I don't know of anyone apart from Cannondale that has that type of system. Zipp counterparts have only four arms for the chainings, which make them incompatible with the Hollowgram SL. I thought seeing this on some other threads that Salsa made the chainrings for Cannondale. You might want to inquire with them if 36-38 is available from them.
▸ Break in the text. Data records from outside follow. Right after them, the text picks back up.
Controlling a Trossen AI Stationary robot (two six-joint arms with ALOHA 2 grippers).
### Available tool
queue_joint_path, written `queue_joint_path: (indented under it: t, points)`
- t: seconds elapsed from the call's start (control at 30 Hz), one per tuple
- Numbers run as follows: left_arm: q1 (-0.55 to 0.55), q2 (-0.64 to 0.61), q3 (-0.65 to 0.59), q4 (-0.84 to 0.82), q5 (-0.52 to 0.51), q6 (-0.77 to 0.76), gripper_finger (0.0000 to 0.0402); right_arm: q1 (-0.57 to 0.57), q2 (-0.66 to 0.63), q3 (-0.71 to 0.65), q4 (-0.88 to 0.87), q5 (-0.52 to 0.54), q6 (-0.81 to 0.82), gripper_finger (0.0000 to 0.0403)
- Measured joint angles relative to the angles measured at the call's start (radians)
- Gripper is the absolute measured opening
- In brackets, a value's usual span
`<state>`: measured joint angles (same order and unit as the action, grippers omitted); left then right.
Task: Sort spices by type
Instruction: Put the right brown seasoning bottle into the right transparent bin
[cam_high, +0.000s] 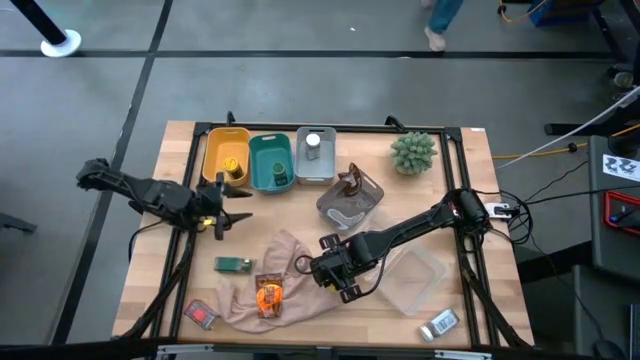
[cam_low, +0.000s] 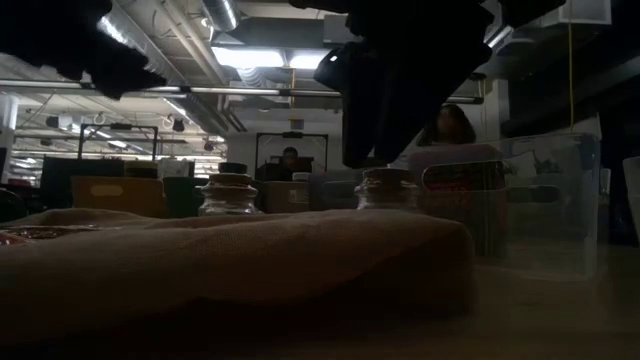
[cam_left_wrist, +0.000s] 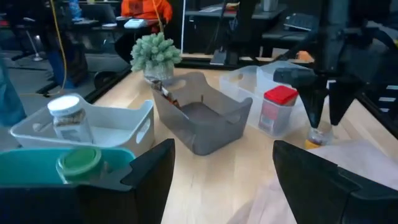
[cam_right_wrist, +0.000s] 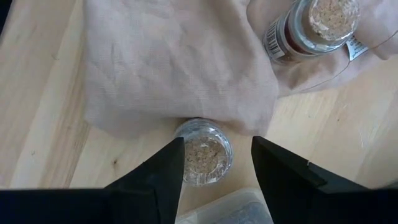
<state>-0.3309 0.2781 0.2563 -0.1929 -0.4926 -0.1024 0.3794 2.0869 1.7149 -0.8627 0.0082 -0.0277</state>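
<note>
My right gripper (cam_right_wrist: 217, 142) is open and points down over a small cork-topped glass jar (cam_right_wrist: 202, 152), one finger on either side, just above it in the low view (cam_low: 388, 190). The jar stands on the wood at the beige cloth's edge (cam_right_wrist: 180, 68). A second labelled jar (cam_right_wrist: 314, 28) sits on the cloth nearby. On the table lie a green box (cam_high: 233, 264), an orange sachet (cam_high: 268, 295) on the cloth, and a red packet (cam_high: 200, 313). My left gripper (cam_high: 228, 212) is open, hovering near the yellow bin (cam_high: 225, 155).
Along the far side stand a teal bin (cam_high: 270, 160), a white bin (cam_high: 315, 155) holding a jar, and a dark grey bin (cam_high: 350, 195) with a brown sachet. A clear container (cam_high: 415, 280) is beside my right arm. A green plant ball (cam_high: 413, 150) sits far right, and a silver item (cam_high: 440, 323) near right.
</note>
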Motion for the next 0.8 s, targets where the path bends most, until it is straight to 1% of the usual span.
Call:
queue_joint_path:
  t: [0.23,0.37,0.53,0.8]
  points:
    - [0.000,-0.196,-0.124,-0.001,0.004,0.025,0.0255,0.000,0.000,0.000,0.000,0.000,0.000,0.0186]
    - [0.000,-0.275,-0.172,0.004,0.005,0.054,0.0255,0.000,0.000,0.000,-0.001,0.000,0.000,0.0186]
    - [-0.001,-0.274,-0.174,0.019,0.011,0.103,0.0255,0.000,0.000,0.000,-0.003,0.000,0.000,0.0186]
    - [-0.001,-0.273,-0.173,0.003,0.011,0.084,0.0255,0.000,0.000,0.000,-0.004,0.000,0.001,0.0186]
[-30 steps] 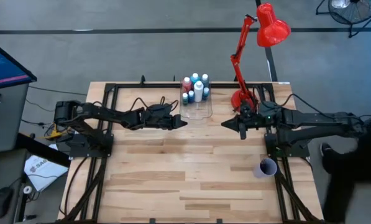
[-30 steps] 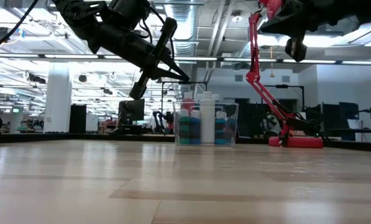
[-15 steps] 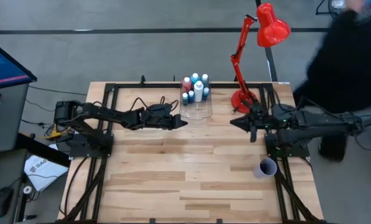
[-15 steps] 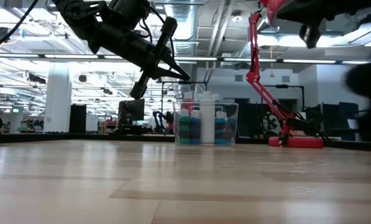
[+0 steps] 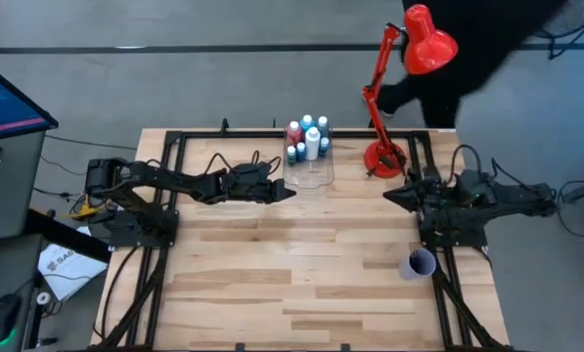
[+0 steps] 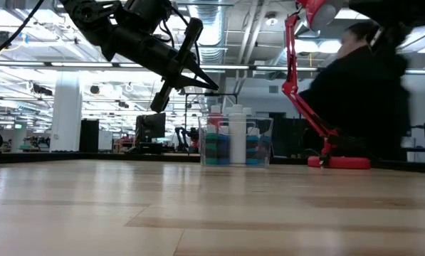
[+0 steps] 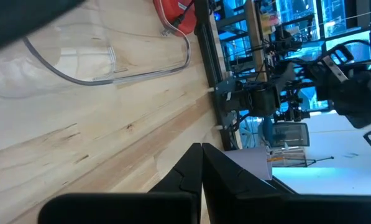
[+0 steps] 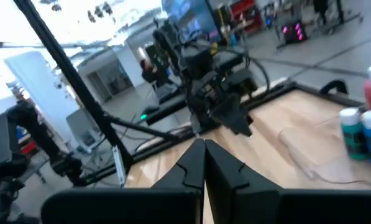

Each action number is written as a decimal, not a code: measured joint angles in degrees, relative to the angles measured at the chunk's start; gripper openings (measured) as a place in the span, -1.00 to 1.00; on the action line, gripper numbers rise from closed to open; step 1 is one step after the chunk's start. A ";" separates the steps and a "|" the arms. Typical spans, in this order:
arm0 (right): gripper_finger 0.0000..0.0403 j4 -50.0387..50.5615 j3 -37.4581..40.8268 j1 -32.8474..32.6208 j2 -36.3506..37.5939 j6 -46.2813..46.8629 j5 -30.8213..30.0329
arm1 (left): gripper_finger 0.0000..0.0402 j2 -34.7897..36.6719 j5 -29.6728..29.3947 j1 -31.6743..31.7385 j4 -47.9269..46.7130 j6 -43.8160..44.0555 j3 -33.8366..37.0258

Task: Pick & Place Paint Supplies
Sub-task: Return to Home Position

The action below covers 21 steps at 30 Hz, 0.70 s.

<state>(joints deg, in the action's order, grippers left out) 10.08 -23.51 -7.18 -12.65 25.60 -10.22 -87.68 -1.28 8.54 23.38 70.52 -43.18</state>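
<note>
Several small paint bottles (image 5: 308,140), white, blue-green and pink-red, stand upright in the far end of a clear box (image 5: 316,177) at the table's far middle. They also show in the low view (image 6: 233,142) and in the right wrist view (image 8: 364,121). No paintbrush shows. My left gripper (image 5: 291,193) is shut and empty, in the air just left of the box's near end; in the low view (image 6: 212,87) it is above the box. My right gripper (image 5: 387,196) is shut and empty, to the right of the box, near the lamp's base.
A red desk lamp (image 5: 383,156) stands at the far right, its head (image 5: 428,39) beyond the table. A small purple cup (image 5: 421,262) stands near the right edge. A person in dark clothes (image 6: 361,92) is behind the table's far right corner. Bare wood lies toward the near edge.
My right gripper has drawn back toward the table's right edge, away from the box, and has risen out of the low view, still shut. A person has walked from the table's right side around to behind its far right corner.
</note>
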 joint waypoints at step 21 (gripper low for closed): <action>-1.00 -4.26 10.36 -0.31 12.40 -4.65 -3.18 | -1.00 -0.02 1.30 0.00 1.40 0.59 0.00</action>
<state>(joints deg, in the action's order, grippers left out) 5.83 -13.15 -7.49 -0.25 20.95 -13.40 -87.70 0.02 8.54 24.78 71.11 -43.18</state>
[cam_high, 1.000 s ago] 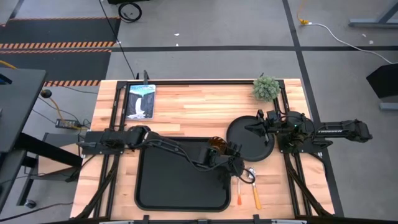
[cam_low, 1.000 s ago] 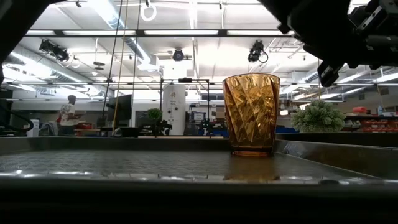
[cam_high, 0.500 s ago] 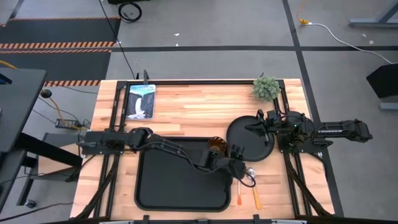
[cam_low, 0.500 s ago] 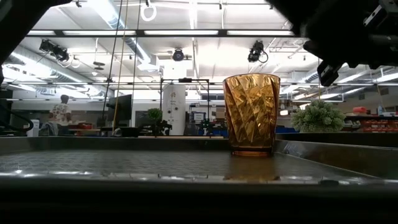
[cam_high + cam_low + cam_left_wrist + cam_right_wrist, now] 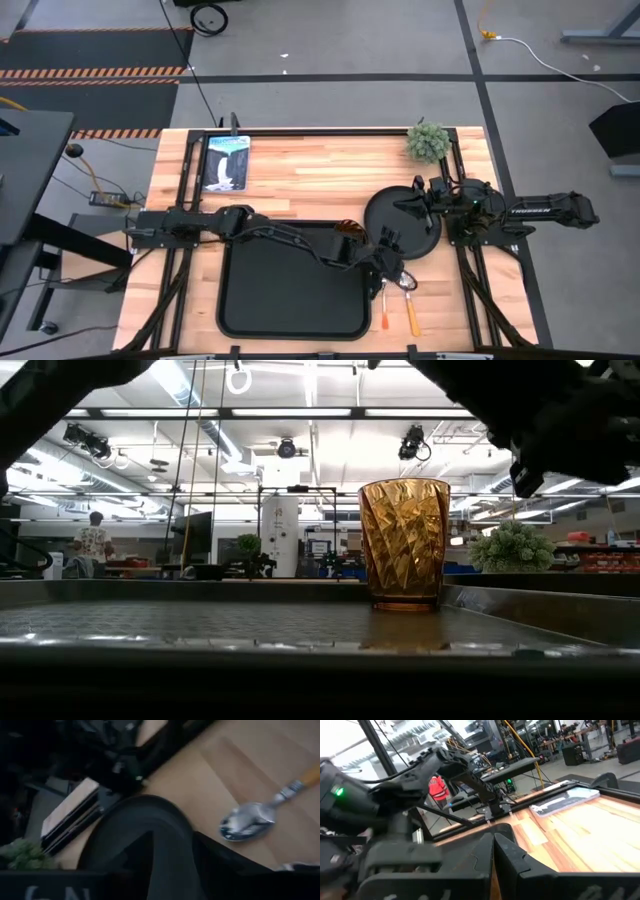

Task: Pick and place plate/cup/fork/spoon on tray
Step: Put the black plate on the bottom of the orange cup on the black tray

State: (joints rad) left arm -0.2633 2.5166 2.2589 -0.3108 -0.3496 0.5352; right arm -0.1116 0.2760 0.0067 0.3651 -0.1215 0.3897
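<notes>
The amber cup [image 5: 345,232] stands upright on its base in the black tray's [image 5: 280,300] far right corner; it also shows in the low view [image 5: 404,545]. The round black plate [image 5: 410,232] lies on the table right of the tray. The spoon [image 5: 409,297] and the fork [image 5: 382,306] lie on the table near the plate; the spoon's bowl shows in the left wrist view [image 5: 247,820]. My left gripper [image 5: 390,255] is open and empty above the plate's near edge, just beyond the spoon's bowl. My right gripper [image 5: 412,205] is shut above the plate's far right part.
A small green plant [image 5: 428,141] stands at the table's far right. A picture card [image 5: 226,163] lies at the far left. Bare wood lies between them, beyond the tray. A person [image 5: 92,542] moves in the room far behind.
My left gripper has gone toward the table's right edge, from the tray's right rim beside the cup to above the plate's near edge by the spoon. The cup has stayed upright on the tray.
</notes>
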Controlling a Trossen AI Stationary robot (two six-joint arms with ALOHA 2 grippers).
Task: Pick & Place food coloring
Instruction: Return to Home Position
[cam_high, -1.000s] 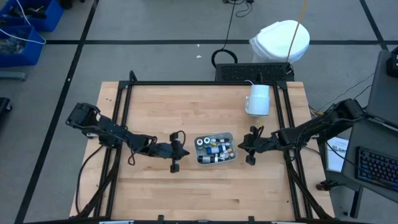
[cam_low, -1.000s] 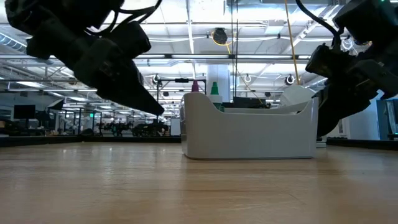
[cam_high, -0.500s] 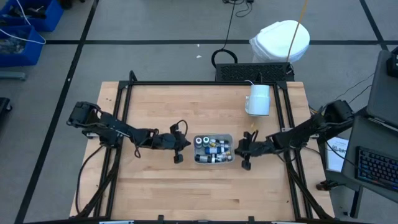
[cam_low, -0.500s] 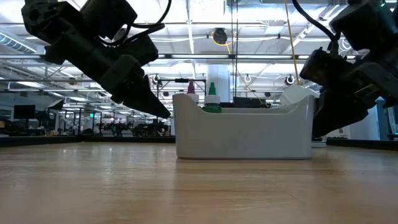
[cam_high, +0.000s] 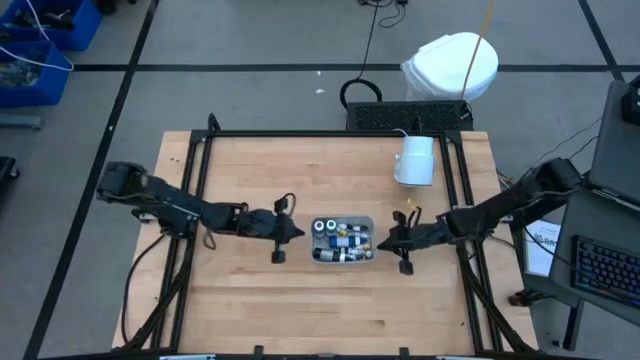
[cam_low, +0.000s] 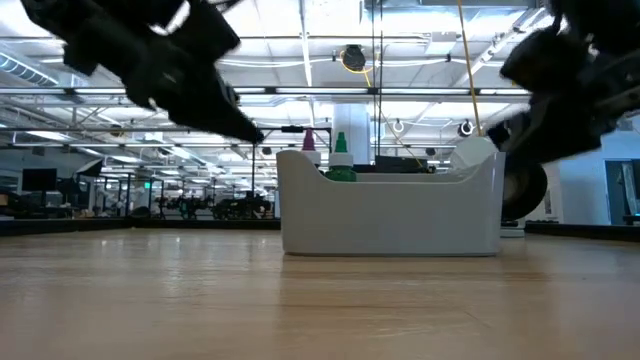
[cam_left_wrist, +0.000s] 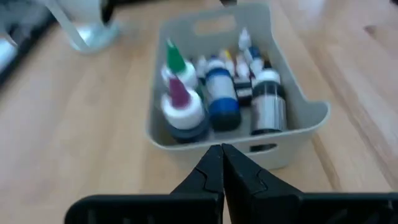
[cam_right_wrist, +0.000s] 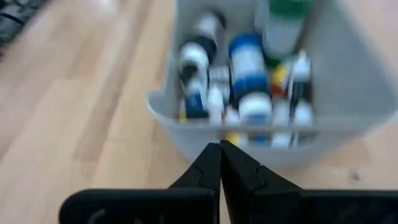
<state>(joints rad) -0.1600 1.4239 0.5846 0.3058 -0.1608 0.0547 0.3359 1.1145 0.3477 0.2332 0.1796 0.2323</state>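
Note:
The food coloring (cam_high: 343, 241) is a cluster of small bottles and pots standing in a pale tray (cam_high: 345, 219) at mid-table. It also shows in the left wrist view (cam_left_wrist: 221, 99) and the right wrist view (cam_right_wrist: 245, 68). My left gripper (cam_high: 298, 233) is shut, just left of the tray. In the low view this gripper (cam_low: 256, 135) hangs above and clear of the tray's left corner (cam_low: 282, 158). My right gripper (cam_high: 380, 243) is shut at the tray's right end, and its tips (cam_right_wrist: 220, 147) point at that wall. My right gripper comes at the tray's right end wall (cam_right_wrist: 186, 134) from the table's right, slanting down, with its fingers shut. I cannot tell whether its tips touch the wall. The tray rests flat on the table.
A large white mug (cam_high: 416, 160) stands at the table's far right. A black frame (cam_high: 330, 133) runs around the tabletop. Bare wood (cam_high: 330, 310) lies on the near side of the tray.
The tray has slid a little toward the table's left edge while my right gripper came in at its right end. Both grippers have since risen and rolled somewhat. My left gripper has also crept toward the tray.

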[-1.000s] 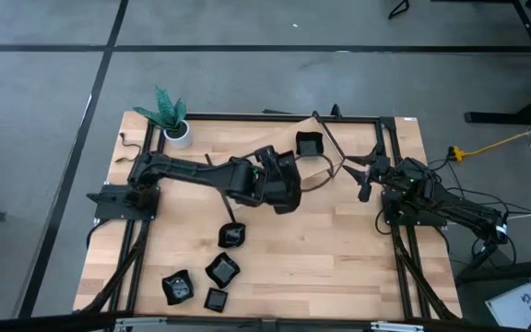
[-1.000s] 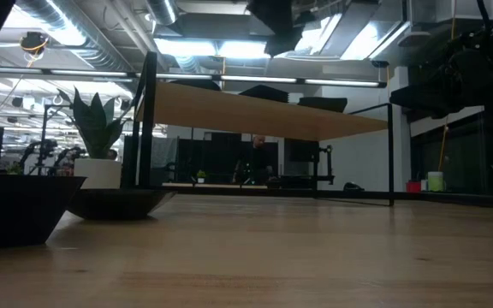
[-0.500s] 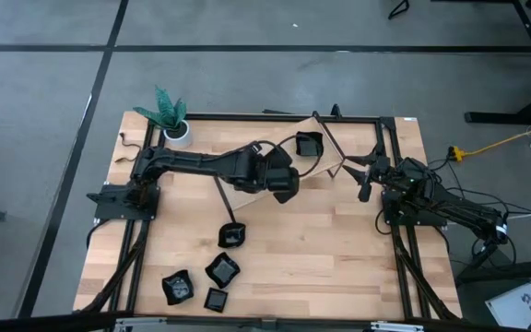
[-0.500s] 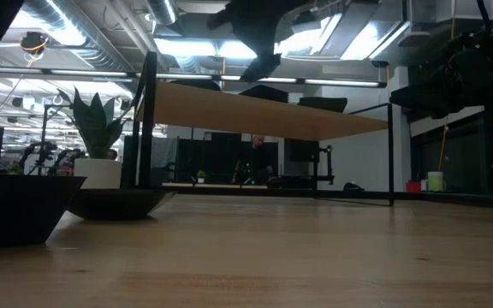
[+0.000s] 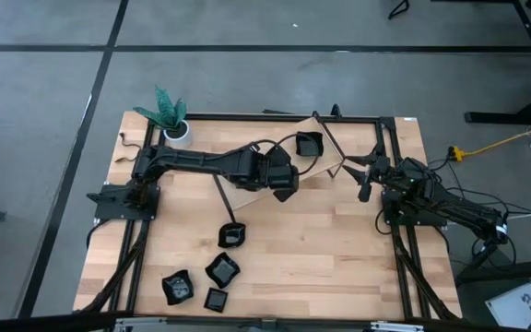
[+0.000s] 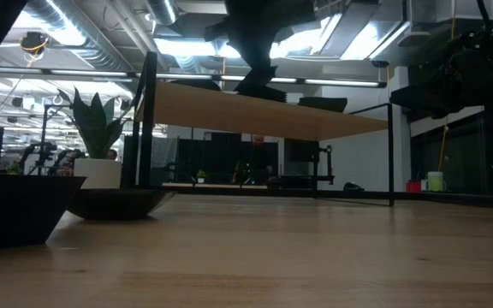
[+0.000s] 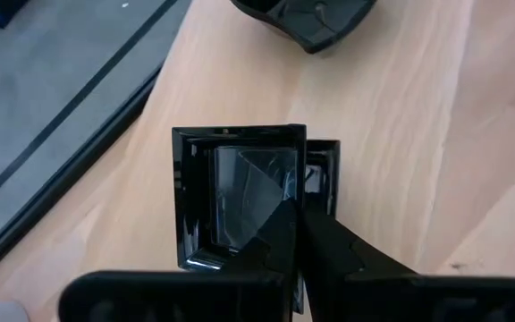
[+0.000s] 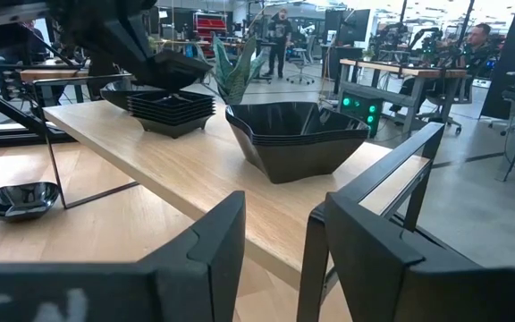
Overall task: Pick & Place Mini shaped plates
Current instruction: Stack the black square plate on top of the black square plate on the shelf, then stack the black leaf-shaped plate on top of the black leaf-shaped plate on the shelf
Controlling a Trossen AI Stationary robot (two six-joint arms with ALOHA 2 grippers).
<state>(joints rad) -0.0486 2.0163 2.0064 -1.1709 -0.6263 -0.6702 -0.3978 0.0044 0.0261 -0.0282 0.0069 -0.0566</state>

If you want to completely replace your chainrings with a "not nut" system, you might want to look at Specialites TA Squale chainrings. The bolt fixes into the large chainring so the head of the bolt is torqued from the inside of the small chainring. I've never used them so I can't comment on their efficiency. I currently use the Specialites TA Hegoa chainrings (strictly because I prefer their appearance). They don't shift as cleanly as the MKV chainrings. 

CHL


----------



## Dan Gerous (Mar 28, 2005)

Edit: CHL beat me to it.

There aren't any as far as I know. Cannondale only make the rings in 34/50 compact or 39/53 standard and I think the only other company to use the no nuts is Zipp but they have the same number of teeth only and even worst, they have non standard 4-bolt bcd... Just get normal mounting bolts that use nuts.


----------



## wegi (Mar 11, 2010)

Thank you both! Will use my Stronglight CT2 rings then and order some 'normal' nuts in addition to get them mounted on the SL.

It' a pity though that CD does not offer any other MKVs then 34/50. The rings are very light and look good. The Stronglight Set is ~50g+ :-( On the other side it's stiffer....

Markus


P.S.:No luck with the google search for Salsa Chainrings so far...


----------